● **Record excerpts**

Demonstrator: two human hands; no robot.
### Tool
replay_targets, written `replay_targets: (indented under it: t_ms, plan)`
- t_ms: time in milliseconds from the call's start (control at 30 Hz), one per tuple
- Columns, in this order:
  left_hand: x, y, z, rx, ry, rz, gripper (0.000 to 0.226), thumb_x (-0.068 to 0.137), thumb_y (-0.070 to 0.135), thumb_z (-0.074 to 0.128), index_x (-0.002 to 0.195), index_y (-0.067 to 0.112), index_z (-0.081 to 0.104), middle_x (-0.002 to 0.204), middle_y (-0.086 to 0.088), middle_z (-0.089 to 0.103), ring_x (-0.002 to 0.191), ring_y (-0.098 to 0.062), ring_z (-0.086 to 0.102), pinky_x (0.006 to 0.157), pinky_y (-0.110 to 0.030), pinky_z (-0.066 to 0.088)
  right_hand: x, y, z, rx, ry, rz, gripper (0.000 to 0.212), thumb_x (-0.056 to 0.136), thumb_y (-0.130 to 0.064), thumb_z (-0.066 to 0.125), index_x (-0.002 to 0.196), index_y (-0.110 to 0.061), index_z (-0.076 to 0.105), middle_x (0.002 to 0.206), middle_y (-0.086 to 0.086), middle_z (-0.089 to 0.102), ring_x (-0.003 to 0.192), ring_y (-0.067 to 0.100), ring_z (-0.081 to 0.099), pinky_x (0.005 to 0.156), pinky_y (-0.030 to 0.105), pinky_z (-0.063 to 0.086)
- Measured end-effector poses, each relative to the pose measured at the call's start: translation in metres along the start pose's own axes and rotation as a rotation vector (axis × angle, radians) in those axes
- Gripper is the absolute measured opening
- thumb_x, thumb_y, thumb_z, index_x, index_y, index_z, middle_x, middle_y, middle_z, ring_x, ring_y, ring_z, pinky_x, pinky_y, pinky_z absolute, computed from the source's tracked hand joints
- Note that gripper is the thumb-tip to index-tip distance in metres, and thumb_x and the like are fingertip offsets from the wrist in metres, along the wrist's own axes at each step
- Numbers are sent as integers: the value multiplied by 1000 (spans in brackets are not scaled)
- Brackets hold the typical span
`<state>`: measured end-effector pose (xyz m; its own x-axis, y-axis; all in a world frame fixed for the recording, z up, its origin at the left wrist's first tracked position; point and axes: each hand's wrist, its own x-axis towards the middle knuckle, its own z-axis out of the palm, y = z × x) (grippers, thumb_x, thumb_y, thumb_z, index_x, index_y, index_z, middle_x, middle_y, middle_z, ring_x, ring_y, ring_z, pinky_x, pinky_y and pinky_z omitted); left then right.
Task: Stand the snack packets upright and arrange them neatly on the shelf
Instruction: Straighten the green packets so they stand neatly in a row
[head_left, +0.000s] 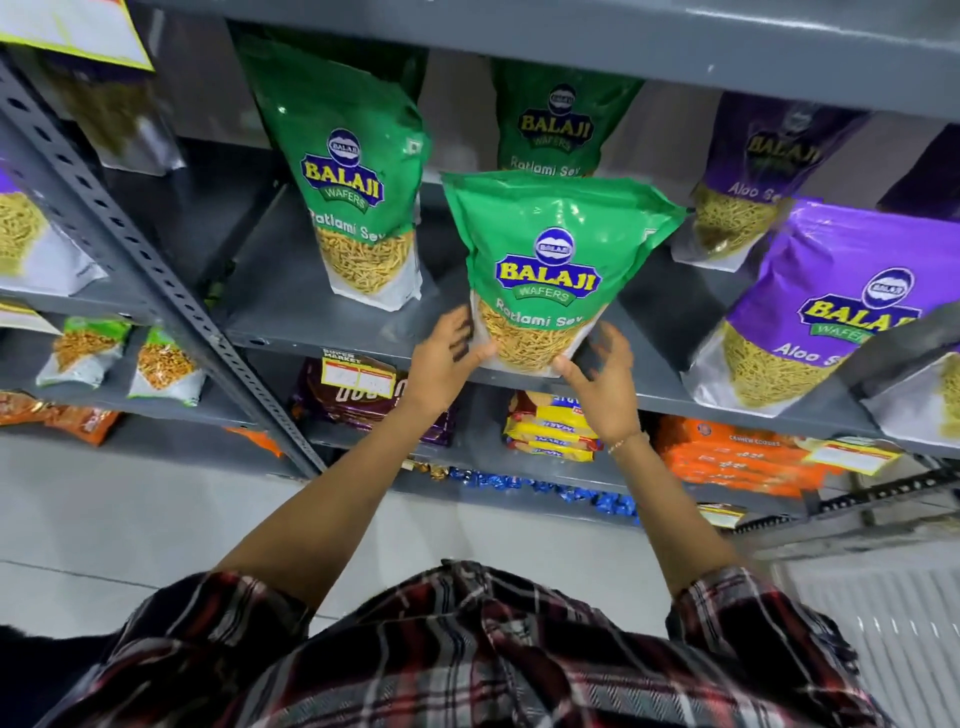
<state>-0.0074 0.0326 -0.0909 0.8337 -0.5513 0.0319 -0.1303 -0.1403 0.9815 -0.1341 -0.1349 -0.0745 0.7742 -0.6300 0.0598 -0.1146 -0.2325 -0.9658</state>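
A green Ratlami Sev packet (550, 265) stands upright at the front edge of the grey shelf (291, 306). My left hand (449, 353) grips its lower left corner. My right hand (602, 374) is at its lower right corner, thumb touching the base, fingers spread apart. A second green packet (353, 176) stands upright to the left, and a third (556, 130) stands behind the held one. On the right stand purple Aloo Sev packets, one at the front (826, 306) and one at the back (763, 171).
A perforated grey upright (130, 249) divides this bay from the left one, which holds more packets. Lower shelves carry brown (363, 389), yellow (550, 431) and orange (737, 457) biscuit packs. The shelf above (571, 47) overhangs the packet tops.
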Motion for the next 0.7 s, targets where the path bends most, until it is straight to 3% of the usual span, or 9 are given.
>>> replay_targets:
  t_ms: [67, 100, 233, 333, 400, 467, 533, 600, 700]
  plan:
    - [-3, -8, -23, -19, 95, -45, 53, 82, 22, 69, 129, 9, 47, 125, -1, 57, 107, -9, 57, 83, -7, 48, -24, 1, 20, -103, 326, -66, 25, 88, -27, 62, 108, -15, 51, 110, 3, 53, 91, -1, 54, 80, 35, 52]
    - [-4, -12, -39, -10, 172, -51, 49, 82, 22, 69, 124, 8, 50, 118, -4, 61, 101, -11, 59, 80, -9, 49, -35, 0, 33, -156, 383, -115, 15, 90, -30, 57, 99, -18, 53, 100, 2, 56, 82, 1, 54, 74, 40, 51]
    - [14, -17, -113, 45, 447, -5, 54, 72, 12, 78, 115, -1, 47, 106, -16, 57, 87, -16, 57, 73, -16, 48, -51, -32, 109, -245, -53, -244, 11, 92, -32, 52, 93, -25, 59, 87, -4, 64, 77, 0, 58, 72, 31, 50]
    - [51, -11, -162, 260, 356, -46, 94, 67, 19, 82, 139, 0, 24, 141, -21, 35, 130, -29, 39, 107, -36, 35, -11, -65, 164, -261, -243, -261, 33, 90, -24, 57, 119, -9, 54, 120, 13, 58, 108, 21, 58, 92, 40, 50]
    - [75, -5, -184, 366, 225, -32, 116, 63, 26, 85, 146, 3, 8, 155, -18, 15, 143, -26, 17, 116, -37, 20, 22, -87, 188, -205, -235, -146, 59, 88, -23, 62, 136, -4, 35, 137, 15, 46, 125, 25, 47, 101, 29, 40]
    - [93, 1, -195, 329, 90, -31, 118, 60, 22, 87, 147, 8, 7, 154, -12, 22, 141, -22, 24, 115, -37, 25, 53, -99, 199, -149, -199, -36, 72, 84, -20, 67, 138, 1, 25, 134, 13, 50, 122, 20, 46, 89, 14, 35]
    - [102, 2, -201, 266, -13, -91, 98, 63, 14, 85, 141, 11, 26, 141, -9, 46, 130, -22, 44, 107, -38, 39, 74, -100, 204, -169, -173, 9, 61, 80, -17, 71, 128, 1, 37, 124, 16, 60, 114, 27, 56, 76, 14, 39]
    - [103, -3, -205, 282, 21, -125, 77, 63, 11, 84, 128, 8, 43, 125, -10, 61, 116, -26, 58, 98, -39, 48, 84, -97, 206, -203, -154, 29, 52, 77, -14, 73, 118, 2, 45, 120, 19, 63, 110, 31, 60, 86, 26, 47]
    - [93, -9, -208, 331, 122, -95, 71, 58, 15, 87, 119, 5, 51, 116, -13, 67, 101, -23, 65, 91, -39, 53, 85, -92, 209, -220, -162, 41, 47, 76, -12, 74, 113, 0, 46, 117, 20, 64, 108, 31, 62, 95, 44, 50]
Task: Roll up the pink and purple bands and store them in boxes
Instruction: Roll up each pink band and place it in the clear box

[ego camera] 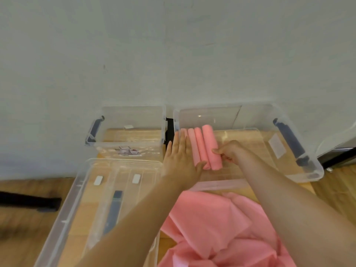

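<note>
Four pink rolls point(204, 147) lie side by side at the left end of the right box point(300, 166), a clear bin with dark handles standing against the wall point(173, 51). Just left of it, also at the wall, stands a smaller clear box point(127, 112), and in front of that lie clear lids point(81, 199) on the wooden floor point(23, 218). Loose pink bands point(212, 228) are heaped in front of the right box, between the forearms.

The left hand point(181, 157) lies flat with straight fingers over the leftmost rolls, thumb touching the near ends, holding nothing. The right hand point(229, 151) has its fingers curled in, their tips touching the side of the rightmost roll near its near end; whether they pinch anything cannot be told. Both arms reach forward over the near rim of the box. A dark strap point(30, 203) lies on the floor at left.
</note>
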A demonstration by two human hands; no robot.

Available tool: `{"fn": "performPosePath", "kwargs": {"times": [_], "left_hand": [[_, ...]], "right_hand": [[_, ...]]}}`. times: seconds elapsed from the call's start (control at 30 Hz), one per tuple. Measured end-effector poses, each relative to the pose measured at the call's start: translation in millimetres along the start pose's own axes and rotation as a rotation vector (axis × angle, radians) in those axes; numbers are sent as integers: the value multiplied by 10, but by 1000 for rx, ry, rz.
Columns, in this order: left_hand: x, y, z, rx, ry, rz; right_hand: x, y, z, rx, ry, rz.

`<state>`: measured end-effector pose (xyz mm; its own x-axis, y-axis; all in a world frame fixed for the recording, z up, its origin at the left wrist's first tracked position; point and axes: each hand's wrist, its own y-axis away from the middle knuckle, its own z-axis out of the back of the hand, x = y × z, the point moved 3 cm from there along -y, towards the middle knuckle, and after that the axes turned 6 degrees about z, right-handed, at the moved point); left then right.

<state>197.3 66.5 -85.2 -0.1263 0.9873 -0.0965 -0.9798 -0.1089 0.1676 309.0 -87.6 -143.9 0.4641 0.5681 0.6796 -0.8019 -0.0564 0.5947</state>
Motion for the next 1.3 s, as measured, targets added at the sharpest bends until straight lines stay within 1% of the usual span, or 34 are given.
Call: {"fn": "performPosePath", "kwargs": {"times": [0.23, 0.3, 0.4, 0.43, 0.5, 0.57, 0.6, 0.67, 0.73, 0.8, 0.93, 1.07, 1.17, 1.23, 1.3], "left_hand": [[-1, 8, 6, 29, 21, -10], [8, 7, -4, 47, 21, -11], [10, 2, 4, 34, 25, -12], [7, 2, -2, 40, 30, -12], [4, 1, -7, 54, 39, -11], [6, 2, 3, 56, 50, -15], [10, 0, 2, 53, 54, -16], [12, -3, 11, 47, 51, -17], [7, -1, 12, 50, 40, -18], [3, 1, 15, 54, 46, -19], [12, -10, 0, 57, 49, -18], [13, -16, -12, 62, 28, -20], [15, -20, -37, 71, 14, -16], [17, -24, 2, 65, -11, -10], [-2, 17, 32, 96, -63, -5]], "right_hand": [[-51, -124, -55, 10, -119, 13], [-36, -127, -66, 17, -73, 59], [-21, -117, -49, -23, 169, 204], [-3, -91, -33, -6, 231, 261], [38, -36, -1, 111, 355, 373], [19, -18, 22, 241, 579, 445], [-25, -37, 31, 270, 694, 472], [-80, -48, 39, 270, 873, 500], [-61, 18, 20, 268, 976, 481], [-37, 44, -28, 284, 1029, 473], [-33, 28, -39, 308, 1038, 457], [-37, 44, 32, 297, 1031, 501], [33, 146, 84, 272, 900, 531], [106, 287, 141, 220, 803, 587], [157, 510, 249, 156, 677, 608]]}}
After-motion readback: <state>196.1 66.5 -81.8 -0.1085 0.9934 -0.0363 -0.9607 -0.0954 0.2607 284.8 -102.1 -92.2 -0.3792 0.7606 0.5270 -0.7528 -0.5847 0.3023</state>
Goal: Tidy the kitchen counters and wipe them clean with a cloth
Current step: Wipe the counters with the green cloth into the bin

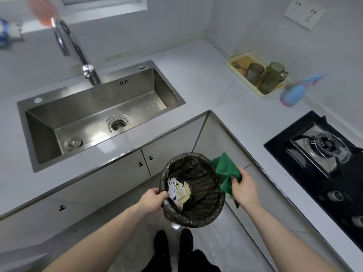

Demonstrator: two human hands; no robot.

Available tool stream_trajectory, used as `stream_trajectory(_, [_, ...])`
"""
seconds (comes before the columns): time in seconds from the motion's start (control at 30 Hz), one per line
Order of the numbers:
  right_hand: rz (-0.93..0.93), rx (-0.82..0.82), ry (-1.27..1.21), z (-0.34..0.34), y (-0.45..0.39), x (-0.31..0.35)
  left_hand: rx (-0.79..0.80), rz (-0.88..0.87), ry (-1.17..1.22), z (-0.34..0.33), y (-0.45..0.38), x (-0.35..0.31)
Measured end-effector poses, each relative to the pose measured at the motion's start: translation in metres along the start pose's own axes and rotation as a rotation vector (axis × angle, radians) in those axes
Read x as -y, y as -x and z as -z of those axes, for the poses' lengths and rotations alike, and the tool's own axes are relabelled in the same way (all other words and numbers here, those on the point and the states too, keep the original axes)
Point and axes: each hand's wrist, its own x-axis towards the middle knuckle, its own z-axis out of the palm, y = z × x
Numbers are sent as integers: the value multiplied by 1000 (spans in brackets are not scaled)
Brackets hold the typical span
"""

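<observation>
Left hand (152,200): fingers curled over the near-left rim of a waste bin (204,216), gripping it and holding the bin above the floor in the corner of the L-shaped worktop (196,75). Right hand (244,188): fingers closed round a green cloth (225,169), which is bunched and hangs just beside the bin's right rim, touching or nearly touching it; contact cannot be confirmed.

The bin is lined with a black bag (198,173) folded over the rim. Inside, against the left wall, lies crumpled paper and packaging waste (179,190).

Worktop, left run: a stainless steel sink (94,114) is set into it, with a drain strainer (118,123) near the middle of the basin and a plug (72,143) at the near-left corner. A curved tap (76,50) rises behind the sink.

Worktop, far right by the wall: a pale yellow tray (235,61) carries two greenish glass cups (272,75) and a spoon (238,66). Just beside the tray, nearer the hob, lies a blue and pink bottle (294,93), blurred. A black gas hob (318,152) occupies the right run.

A wall socket (304,12) is fitted above the tray. White cabinet doors (98,185) sit under the sink. The person's dark shoes (172,240) show on the floor below the bin.
</observation>
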Motion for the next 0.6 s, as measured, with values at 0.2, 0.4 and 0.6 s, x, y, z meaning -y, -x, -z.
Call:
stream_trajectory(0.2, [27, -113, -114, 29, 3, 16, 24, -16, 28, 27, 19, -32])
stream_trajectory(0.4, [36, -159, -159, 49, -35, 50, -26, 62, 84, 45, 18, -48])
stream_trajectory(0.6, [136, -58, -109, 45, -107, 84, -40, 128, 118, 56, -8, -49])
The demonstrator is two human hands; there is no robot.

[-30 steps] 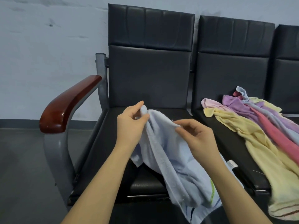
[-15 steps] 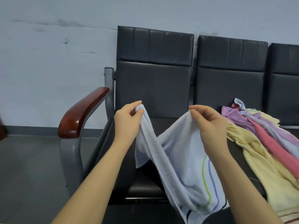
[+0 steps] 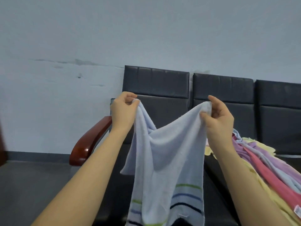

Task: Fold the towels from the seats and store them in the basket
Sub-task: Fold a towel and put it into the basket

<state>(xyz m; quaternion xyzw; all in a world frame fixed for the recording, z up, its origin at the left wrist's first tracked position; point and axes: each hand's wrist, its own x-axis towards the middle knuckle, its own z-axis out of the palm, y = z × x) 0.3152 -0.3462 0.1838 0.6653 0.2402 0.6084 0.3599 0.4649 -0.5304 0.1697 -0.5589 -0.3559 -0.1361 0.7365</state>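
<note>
A light blue towel (image 3: 164,162) with green, blue and dark stripes near its lower end hangs in the air over the left black seat (image 3: 118,190). My left hand (image 3: 124,111) pinches one top corner. My right hand (image 3: 218,118) pinches the other top corner, and the cloth sags between them. A pile of towels (image 3: 263,167) in yellow, pink, purple and pale blue lies on the seat to the right. No basket is in view.
A row of black padded chairs (image 3: 223,88) stands against a pale wall. A red-brown wooden armrest (image 3: 89,142) on a grey post sticks out at the left end. Grey floor (image 3: 27,185) lies to the left.
Both hands have lifted the blue towel higher and moved apart, spreading its top edge. The view has tilted upward, showing more wall.
</note>
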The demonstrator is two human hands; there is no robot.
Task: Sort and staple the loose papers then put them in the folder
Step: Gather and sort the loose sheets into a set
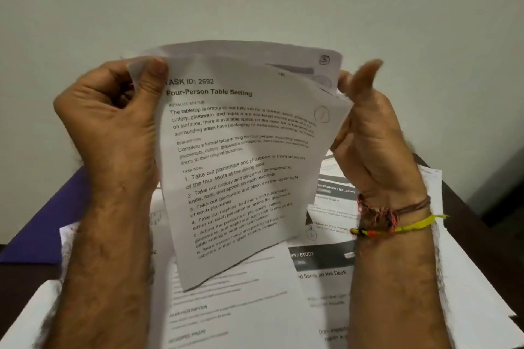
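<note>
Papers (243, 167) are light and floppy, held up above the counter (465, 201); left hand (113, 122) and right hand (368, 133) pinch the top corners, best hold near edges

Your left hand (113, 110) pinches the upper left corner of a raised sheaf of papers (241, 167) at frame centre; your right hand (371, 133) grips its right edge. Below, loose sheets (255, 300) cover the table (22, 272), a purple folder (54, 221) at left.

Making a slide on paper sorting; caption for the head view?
Both hands, left and right, hold up printed sheets above loose papers on the desk.
</note>
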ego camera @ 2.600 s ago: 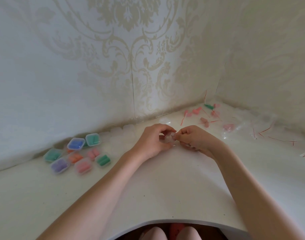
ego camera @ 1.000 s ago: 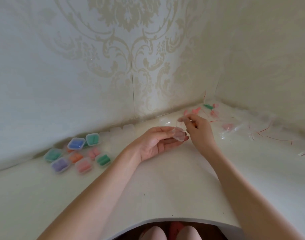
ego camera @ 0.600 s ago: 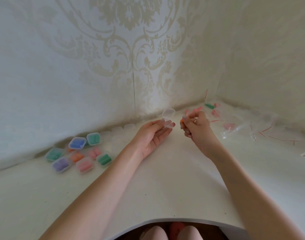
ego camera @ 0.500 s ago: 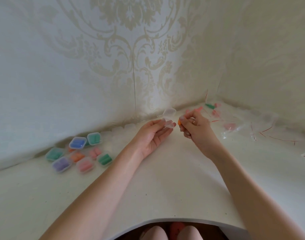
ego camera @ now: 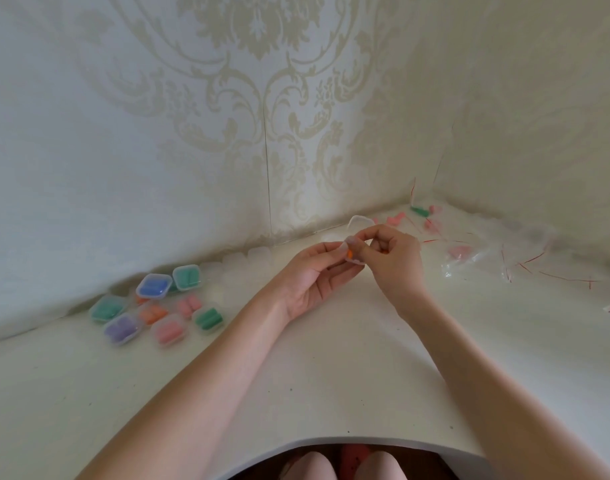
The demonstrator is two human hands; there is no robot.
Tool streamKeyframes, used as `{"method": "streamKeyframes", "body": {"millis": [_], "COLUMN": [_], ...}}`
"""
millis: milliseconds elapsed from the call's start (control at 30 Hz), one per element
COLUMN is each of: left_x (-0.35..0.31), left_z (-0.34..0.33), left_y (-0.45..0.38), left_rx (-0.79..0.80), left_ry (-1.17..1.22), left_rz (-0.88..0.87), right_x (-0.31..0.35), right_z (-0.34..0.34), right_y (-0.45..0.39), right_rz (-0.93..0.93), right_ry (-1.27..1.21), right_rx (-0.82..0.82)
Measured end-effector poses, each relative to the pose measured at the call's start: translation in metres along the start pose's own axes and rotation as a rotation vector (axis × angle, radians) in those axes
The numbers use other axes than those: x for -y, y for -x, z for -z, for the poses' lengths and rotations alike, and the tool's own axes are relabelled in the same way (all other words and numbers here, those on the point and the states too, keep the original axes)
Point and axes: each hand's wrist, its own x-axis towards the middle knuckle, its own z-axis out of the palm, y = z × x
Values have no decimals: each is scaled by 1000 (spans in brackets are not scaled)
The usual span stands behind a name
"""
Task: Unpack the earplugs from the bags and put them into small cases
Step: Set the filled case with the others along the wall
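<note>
Head view, nearest first: the curved front edge of the white tabletop runs across the bottom, with both bare forearms reaching over it toward the corner. The left hand lies palm up, fingers loosely curled, and cradles a small clear plastic case with its lid hinged open at its fingertips; the lid stands up behind the base. An orange foam earplug sits in the base of that case. The right hand is curled, its thumb and forefinger pinched at the rim of the case; a fleck of orange shows under its fingers, but whether it is a second earplug cannot be told. To the left, well apart from the hands, a cluster of closed small clear cases rests on the table: a lilac-filled case, a pink-filled case, a green-filled case, an orange-filled case, a teal-filled case, a blue-filled case and a second green-filled case; a loose-looking pair of pink earplugs lies among them. A row of empty clear cases lines the foot of the wall. To the right, crumpled clear plastic bags with red seal strips are scattered, one holding pink earplugs. Farthest, in the corner, lie more pink and green earplugs against the cream damask wallpaper.
</note>
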Motion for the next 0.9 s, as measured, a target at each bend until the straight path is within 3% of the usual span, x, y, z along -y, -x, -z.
{"method": "streamKeyframes", "body": {"millis": [167,267,367,467,567,700,900], "left_x": [0,0,-4,-8,-8,-8,-6], "left_z": [0,-2,2,6,5,4,5], "left_y": [0,-1,-3,-3,-4,-4,-5], "left_rx": [-34,-154,-252,-303,-320,-307,-289], "left_ry": [-3,-79,-65,9,48,37,-37], "left_rz": [0,-48,-122,-140,-144,-138,-128], "right_x": [2,5,6,5,3,0,0], "right_z": [-2,-3,1,4,1,5,4], "right_y": [2,5,0,-4,-2,-3,-3], "right_rz": [2,-43,-141,-186,-104,-128,-44], "right_ry": [30,14,-209,-419,-378,-416,-263], "right_rx": [-6,66,177,187,158,50,55]}}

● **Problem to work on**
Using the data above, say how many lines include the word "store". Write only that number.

● **Answer below**
2